Data items:
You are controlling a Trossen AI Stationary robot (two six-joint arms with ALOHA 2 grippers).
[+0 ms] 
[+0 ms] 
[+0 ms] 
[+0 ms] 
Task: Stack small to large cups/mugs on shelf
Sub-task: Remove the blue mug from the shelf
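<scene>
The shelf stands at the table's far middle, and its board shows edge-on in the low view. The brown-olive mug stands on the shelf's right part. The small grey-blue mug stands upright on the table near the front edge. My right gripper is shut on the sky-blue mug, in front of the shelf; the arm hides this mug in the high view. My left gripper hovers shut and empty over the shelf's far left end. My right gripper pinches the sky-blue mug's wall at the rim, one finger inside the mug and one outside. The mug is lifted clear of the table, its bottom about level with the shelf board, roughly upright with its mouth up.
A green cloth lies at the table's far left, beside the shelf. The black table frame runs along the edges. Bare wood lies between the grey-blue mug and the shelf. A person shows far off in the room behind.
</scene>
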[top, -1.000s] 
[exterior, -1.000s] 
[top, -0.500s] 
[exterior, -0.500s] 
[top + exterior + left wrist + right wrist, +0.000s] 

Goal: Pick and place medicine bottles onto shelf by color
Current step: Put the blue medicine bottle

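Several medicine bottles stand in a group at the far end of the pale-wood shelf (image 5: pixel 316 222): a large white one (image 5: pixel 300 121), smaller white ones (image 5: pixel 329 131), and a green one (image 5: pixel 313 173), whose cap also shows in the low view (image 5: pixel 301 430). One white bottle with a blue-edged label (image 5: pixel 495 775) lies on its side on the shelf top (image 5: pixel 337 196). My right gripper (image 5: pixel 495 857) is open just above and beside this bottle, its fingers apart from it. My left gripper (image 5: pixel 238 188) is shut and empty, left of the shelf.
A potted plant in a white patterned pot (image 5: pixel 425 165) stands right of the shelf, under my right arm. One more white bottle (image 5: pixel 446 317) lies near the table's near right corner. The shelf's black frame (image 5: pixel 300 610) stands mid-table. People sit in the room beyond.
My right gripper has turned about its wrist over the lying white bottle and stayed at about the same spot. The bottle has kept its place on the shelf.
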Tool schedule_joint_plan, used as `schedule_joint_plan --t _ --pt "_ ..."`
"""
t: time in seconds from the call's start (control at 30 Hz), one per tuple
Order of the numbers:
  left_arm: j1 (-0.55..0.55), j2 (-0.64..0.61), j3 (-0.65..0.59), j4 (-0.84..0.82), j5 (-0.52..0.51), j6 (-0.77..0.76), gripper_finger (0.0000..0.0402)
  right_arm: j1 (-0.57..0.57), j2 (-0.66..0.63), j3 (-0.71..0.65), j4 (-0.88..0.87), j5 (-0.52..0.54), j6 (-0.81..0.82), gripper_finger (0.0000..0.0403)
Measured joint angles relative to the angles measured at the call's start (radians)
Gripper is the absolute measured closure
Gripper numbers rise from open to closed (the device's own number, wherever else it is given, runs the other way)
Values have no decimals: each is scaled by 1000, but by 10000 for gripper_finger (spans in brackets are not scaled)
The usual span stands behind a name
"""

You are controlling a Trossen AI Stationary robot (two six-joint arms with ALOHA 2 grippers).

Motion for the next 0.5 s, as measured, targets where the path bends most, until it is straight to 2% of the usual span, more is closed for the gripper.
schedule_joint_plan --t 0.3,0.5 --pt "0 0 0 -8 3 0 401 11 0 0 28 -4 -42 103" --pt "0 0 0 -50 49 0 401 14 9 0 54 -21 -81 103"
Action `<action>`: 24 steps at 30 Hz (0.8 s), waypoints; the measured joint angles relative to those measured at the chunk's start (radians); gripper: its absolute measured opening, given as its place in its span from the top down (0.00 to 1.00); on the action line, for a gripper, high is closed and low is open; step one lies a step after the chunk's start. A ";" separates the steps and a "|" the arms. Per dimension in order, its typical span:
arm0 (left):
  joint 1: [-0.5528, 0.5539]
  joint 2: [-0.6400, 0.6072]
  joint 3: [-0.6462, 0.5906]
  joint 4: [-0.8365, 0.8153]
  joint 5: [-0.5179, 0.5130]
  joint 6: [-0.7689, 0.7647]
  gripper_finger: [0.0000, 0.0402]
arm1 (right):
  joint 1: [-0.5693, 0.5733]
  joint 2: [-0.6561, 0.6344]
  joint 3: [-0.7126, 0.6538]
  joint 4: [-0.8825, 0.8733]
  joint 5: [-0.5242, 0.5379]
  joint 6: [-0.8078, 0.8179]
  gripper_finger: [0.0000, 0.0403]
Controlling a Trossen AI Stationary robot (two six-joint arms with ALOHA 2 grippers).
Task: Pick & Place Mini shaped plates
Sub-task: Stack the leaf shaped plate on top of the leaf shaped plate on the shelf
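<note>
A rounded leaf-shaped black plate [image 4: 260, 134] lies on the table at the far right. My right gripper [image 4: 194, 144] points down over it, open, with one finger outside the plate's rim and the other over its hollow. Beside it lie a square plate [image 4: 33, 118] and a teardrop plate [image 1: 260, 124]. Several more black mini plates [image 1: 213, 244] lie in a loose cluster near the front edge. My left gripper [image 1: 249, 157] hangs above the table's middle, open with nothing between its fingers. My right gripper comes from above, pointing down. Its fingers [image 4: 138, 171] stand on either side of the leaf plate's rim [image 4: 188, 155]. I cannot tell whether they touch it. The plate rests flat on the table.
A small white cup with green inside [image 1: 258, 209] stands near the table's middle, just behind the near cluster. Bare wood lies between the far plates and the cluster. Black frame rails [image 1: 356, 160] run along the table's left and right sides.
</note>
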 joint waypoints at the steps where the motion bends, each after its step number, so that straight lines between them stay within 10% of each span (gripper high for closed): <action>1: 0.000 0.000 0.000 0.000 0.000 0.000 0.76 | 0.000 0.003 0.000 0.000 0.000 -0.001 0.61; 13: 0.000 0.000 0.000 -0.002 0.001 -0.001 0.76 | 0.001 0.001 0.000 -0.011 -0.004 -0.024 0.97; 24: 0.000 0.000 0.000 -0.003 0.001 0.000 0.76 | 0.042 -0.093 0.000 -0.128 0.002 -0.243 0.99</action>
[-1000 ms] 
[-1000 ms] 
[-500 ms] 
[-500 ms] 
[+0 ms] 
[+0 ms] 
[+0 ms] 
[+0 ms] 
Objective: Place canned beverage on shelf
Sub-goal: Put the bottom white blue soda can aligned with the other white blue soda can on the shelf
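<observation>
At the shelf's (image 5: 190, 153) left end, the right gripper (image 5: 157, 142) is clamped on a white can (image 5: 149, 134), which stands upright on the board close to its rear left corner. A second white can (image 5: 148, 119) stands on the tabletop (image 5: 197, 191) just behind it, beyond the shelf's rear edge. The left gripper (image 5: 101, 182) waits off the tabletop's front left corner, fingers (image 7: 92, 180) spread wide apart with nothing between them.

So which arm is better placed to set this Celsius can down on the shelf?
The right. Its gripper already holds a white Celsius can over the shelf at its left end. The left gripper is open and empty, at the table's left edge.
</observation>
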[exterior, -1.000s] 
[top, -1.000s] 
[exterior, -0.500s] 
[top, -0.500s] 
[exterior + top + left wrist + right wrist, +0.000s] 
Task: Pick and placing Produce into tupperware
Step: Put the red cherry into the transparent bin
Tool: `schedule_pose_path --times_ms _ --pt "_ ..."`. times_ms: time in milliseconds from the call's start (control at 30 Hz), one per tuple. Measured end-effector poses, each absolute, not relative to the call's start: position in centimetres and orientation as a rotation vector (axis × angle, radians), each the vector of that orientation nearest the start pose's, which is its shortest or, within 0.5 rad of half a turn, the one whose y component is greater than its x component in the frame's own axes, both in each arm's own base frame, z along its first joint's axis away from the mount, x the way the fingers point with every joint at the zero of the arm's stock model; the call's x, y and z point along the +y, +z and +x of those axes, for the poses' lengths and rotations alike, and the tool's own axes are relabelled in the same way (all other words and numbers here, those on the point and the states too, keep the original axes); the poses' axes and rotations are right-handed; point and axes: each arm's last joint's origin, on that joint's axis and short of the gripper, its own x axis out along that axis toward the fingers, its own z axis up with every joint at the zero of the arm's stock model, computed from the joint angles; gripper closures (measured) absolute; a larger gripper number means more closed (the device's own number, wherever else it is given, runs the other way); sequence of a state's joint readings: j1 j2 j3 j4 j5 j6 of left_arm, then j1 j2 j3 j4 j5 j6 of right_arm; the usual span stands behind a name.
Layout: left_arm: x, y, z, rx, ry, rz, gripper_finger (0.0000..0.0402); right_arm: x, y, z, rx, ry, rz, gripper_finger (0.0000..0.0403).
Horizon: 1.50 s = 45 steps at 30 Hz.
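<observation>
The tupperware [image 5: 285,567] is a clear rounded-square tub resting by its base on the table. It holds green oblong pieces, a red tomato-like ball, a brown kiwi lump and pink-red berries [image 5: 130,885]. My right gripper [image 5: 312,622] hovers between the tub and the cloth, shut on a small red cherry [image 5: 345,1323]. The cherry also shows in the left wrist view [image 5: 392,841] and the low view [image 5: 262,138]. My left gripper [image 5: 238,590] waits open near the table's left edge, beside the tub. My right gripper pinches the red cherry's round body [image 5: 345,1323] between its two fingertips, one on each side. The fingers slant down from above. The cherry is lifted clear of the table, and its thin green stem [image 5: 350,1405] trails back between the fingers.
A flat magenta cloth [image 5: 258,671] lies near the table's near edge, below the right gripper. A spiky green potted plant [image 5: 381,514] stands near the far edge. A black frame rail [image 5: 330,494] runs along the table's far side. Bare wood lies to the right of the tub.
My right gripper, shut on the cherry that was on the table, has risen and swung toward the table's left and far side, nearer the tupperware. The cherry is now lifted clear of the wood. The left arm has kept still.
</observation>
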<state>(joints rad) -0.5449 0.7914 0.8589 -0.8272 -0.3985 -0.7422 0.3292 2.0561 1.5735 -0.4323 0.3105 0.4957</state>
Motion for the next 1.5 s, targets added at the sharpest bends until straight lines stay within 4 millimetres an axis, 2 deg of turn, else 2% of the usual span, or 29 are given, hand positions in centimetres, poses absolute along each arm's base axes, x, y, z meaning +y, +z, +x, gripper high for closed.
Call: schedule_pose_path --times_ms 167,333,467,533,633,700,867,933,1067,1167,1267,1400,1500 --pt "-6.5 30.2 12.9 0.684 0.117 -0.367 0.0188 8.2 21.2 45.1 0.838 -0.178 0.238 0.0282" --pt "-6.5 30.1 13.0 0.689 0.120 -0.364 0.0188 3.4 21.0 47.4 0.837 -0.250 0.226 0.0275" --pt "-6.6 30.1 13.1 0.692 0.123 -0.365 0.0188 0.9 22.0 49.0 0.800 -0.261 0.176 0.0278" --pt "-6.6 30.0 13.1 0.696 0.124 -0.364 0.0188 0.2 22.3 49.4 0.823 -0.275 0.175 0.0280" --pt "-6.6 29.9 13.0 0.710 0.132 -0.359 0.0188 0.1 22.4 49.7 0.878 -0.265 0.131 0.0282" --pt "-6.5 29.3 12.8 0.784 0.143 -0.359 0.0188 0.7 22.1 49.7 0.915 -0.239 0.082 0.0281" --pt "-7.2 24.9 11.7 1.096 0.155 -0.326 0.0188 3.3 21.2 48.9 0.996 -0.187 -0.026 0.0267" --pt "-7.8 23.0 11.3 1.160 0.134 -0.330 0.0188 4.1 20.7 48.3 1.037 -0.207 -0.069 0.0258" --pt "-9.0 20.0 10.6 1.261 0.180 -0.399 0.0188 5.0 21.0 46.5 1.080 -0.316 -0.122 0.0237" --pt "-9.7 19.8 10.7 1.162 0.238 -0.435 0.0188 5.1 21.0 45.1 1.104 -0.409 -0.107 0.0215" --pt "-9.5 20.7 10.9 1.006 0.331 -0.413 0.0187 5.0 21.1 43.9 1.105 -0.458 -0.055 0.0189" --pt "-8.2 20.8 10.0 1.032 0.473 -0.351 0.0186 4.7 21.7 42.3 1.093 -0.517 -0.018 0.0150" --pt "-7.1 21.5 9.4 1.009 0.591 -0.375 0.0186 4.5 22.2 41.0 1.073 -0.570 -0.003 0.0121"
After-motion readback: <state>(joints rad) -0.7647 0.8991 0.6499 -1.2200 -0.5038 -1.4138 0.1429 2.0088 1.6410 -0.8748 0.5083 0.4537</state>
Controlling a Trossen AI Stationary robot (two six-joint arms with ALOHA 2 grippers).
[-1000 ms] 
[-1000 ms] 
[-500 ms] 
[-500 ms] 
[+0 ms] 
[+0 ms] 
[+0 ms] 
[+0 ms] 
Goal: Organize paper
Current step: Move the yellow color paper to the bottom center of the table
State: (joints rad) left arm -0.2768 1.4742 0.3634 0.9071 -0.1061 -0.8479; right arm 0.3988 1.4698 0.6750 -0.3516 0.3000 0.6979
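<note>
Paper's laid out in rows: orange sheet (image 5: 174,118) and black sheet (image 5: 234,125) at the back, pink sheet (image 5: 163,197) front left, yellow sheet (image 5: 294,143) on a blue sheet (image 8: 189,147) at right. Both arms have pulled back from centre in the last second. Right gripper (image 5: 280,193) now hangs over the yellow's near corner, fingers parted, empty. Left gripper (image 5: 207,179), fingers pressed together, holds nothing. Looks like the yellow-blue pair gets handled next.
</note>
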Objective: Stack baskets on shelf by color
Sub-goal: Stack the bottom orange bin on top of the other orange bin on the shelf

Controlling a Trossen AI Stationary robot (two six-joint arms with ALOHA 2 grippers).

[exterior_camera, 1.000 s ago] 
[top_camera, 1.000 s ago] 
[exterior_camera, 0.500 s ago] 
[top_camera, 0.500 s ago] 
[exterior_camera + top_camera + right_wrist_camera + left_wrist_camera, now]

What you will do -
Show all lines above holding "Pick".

Answer to the problem -
Goal: Pick and place medicine bottles onto shelf by color
Task: Pick & Place Mini shaped plates
Task: Pick and placing Produce into tupperware

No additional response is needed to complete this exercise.